◆ Description of the task ◆
Everything from the line that contains "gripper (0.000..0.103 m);" through the last line below should be transcribed exactly, except the pictures.

++++++

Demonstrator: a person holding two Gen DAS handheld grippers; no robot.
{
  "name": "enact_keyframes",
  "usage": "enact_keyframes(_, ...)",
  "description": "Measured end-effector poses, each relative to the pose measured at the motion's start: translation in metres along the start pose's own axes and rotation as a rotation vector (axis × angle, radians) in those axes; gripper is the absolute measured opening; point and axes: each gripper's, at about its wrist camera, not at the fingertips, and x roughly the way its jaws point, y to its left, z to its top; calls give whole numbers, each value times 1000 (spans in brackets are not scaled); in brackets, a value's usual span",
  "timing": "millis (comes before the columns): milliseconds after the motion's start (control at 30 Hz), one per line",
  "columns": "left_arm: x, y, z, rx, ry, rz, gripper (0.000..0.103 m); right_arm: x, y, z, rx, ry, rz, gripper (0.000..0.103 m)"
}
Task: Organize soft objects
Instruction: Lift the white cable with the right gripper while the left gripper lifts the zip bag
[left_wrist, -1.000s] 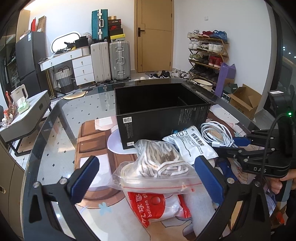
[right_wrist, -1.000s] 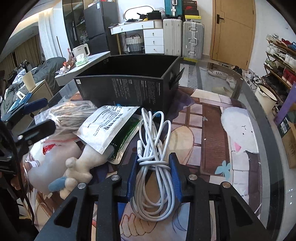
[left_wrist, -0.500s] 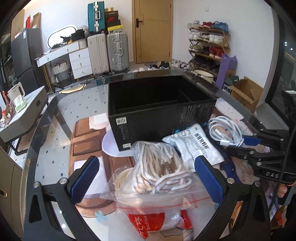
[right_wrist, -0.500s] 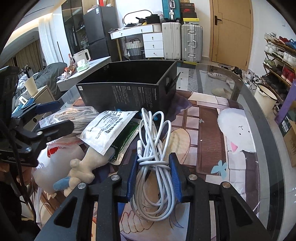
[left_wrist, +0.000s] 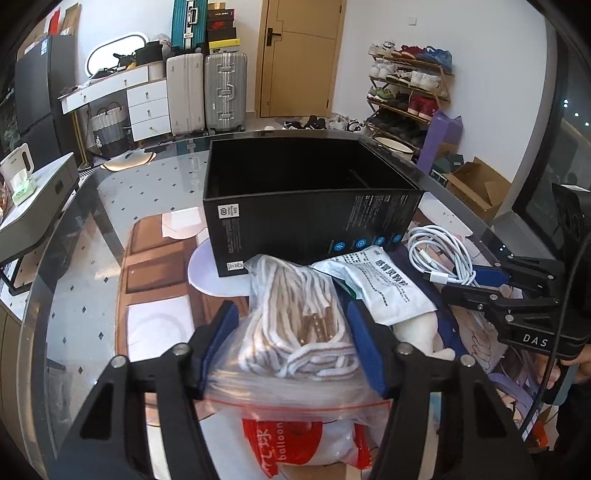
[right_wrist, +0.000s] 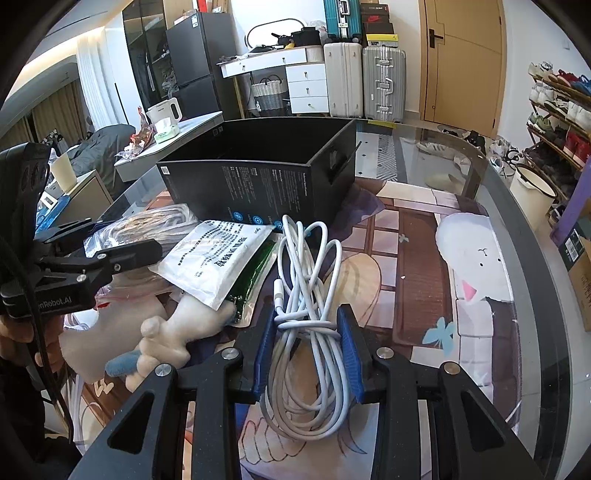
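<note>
Closing since a second ago, the left tool (left_wrist: 291, 343) pinches the clear zip bag of striped cord (left_wrist: 295, 332).
Right tool (right_wrist: 306, 339) clenches the white coiled cable (right_wrist: 306, 295) on the table (right_wrist: 480, 184), near the black open box (right_wrist: 266, 177).

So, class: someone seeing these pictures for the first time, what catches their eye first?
The open black box at the table's middle, with soft packets piled before it. The left claw is closing around a clear bag of striped cord. The right claw pinches a white cable bundle beside them.
</note>
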Motion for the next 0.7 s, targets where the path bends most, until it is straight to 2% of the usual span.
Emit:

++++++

◆ Solution for this task ◆
  "columns": "left_arm: x, y, z, rx, ry, rz, gripper (0.000..0.103 m); right_arm: x, y, z, rx, ry, rz, gripper (0.000..0.103 m)"
}
Task: Organize soft objects
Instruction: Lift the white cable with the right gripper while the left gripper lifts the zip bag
[left_wrist, -1.000s] 
[right_wrist, -1.000s] 
[left_wrist, -0.500s] 
[right_wrist, -0.500s] 
[left_wrist, +0.000s] 
[right_wrist, +0.000s] 
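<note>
Closing since a second ago, the left tool (left_wrist: 291, 343) pinches the clear zip bag of striped cord (left_wrist: 295, 332).
Right tool (right_wrist: 306, 339) clenches the white coiled cable (right_wrist: 306, 295) on the table (right_wrist: 480, 184), near the black open box (right_wrist: 266, 177).

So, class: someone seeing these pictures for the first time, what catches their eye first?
The open black box at the table's middle, with soft packets piled before it. The left claw is closing around a clear bag of striped cord. The right claw pinches a white cable bundle beside them.
</note>
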Motion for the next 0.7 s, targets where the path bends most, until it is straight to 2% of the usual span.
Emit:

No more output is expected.